ANTERSELVA - Sfortunato Tommaso Giacomel nella mass start di Anterselva, ultima gara dei Giochi di Milano-Cortina 2026. Il 25enne di Vipiteno, dopo un primo spicchio di prova perfetto (10/10 al tiro a terra), è stato costretto a ritirarsi al km 7 a causa di un leggero malore accusato in uscita dal secondo poligono.

L’azzurro si trovava in testa quando si è fermato lungo il percorso per ricevere assistenza dallo staff medico della squadra italiana. “Sto bene, se posso dire che sto bene quando mi sono dovuto ritirare mentre conducevo una gara olimpica. Subito dopo il secondo poligono il mio corpo ha smesso di funzionare correttamente e stavo davvero lottando per respirare e muovermi, quindi ho dovuto smettere. È stata la peggior sensazione che abbia mai provato in vita mia finora. Ho provato a sciare molto lentamente la prima parte del terzo giro ma il mio corpo non mi permetteva più di sciare”. Così, in un post su Instagram, Giacomel ha commentato il problema fisico accusato.

“È devastante fermarsi, ma oggi non c’è stato nulla che potessi fare contro il mio corpo. Non è assolutamente la fine dei giochi che speravo ma non mollerò mai. Quattro anni volano veloci e io ci riproverò in Francia. Farò alcuni controlli medici nei prossimi giorni per capire cosa è andato storto oggi”, aggiunge l’azzurro, che ripartirà dalla seconda posizione in classifica generale di Coppa del Mondo.

“Ha accusato un dolore al costato, si è fermato e ora è in fase di accertamenti. Non stava bene e si è fermato. Gli atleti si conoscono molto bene e quando hanno una sensazione strana ce lo comunicano subito. In uscita dal poligono ha avuto questa sensazione e ha deciso di fermarsi”, le spiegazioni, ai microfoni della Rai, di Fabio Cianciana, allenatore di tiro della nazionale maschile di biathlon e di Dorothea Wierer, sul ritiro di Giacomel. “È un atleta di altissimo profilo e non ha mai avuto nessun tipo di problema, credo sia un episodio che si può contare su un dito e non succederà più. Siamo a un’Olimpiade in casa e le aspettative erano molto alte”, conclude Cianciana.

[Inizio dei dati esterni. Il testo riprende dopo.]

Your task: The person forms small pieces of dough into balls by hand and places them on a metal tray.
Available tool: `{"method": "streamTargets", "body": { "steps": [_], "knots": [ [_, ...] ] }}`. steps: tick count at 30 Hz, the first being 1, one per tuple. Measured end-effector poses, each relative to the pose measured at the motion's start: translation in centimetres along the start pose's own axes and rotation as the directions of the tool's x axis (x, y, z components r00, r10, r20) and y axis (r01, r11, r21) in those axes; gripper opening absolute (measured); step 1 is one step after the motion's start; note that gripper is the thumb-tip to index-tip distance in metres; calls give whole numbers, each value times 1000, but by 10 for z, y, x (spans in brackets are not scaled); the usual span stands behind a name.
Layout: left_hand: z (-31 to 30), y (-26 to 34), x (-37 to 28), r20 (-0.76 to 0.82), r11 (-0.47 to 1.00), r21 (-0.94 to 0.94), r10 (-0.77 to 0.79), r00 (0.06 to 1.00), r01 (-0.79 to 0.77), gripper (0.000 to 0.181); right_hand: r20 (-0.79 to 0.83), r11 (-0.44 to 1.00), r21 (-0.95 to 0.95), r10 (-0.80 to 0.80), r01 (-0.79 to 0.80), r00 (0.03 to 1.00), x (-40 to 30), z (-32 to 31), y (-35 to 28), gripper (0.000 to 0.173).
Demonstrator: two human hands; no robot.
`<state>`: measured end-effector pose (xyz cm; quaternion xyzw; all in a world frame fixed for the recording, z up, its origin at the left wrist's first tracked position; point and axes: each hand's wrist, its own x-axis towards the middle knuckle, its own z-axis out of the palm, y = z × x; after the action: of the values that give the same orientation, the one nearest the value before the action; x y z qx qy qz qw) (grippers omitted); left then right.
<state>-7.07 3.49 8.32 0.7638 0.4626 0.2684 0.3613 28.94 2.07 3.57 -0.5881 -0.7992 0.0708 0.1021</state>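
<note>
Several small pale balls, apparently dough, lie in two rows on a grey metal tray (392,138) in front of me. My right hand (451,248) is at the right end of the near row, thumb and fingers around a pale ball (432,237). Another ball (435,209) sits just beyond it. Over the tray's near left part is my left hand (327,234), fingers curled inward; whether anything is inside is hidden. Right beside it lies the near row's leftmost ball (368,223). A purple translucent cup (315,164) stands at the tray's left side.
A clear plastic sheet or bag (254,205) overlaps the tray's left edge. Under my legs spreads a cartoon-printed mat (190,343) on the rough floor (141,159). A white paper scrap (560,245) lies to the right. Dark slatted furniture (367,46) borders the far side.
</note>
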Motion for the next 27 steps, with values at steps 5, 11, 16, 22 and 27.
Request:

La medaglia d’oro va al norvegese Dale-Skjevdal che, alla prima partecipazione olimpica della carriera, trova il 100% al tiro e taglia il traguardo in 39’17”1. Argento all’altro norvegese Sturla Holm Laegreid (+10”5), mentre il bronzo è del francese Quentin Fillon Maillet (+25”6), sul podio nonostante quattro errori al poligono. In quarta piazza c’è il tedesco Philipp Horn a 35”5.

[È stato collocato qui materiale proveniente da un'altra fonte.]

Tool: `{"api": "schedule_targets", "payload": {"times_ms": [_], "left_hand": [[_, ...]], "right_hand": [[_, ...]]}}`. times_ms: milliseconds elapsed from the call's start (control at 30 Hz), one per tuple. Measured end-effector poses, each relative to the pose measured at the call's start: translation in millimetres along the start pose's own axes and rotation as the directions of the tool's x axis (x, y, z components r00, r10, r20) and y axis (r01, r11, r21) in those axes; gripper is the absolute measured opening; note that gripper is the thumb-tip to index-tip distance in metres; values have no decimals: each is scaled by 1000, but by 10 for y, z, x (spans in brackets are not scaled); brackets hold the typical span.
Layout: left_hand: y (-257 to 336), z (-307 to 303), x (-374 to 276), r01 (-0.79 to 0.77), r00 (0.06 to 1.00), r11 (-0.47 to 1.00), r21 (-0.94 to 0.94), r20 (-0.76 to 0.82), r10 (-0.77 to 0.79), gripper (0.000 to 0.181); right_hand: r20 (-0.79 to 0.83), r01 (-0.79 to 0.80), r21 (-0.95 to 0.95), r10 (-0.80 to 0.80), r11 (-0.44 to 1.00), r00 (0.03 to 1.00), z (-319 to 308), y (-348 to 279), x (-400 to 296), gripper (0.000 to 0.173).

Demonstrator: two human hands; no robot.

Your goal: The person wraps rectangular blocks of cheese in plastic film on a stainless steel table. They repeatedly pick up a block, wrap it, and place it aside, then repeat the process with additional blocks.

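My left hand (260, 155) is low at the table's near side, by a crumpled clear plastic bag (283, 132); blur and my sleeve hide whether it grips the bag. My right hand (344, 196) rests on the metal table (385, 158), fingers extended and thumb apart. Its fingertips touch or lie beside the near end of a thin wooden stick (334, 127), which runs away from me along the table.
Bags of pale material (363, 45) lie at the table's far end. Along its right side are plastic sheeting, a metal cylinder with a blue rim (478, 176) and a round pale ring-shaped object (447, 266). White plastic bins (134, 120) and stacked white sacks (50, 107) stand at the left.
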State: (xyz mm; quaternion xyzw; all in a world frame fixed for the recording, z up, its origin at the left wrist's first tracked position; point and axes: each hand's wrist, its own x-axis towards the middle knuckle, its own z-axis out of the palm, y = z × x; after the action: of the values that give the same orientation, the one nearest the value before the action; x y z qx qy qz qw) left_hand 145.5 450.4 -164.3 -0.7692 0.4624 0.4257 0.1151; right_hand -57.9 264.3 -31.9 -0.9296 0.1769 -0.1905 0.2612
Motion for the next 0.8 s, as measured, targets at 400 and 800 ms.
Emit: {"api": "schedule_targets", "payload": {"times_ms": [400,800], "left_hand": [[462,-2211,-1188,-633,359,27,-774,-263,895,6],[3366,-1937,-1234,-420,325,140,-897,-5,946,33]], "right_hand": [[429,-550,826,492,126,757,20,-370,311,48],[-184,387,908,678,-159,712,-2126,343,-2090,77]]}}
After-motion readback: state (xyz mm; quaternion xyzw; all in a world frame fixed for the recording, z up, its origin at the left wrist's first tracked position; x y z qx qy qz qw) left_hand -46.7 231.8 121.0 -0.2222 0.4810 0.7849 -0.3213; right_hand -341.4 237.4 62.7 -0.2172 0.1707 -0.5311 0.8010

Male il leader della classifica generale Eric Perrot, 20esimo a 3’44”4 con sette errori al tiro. Indietro gli altri azzurri: Lukas Hofer chiude la rassegna olimpica di casa con un 25esimo posto (1-1-4-2), ma diventa l’atleta in assoluto con più presenze olimpiche: sono 28 per l’azzurro che sorpassa Simon Eder (27) e Ole Einar Bjørndalen (26). “Era una gara abbastanza complicata a causa del vento, al poligono in piedi era una lotteria e non sono riuscito a gestirmi”, le parole del 36enne di Brunico. 28esimo Nicola Romanin, che termina con otto errori complessivi al poligono.

Il biathlon tornerà protagonista domani con l’ultima gara olimpica: alle 14.15 via alla mass start femminile con l’ultimo ballo di Dorothea Wierer.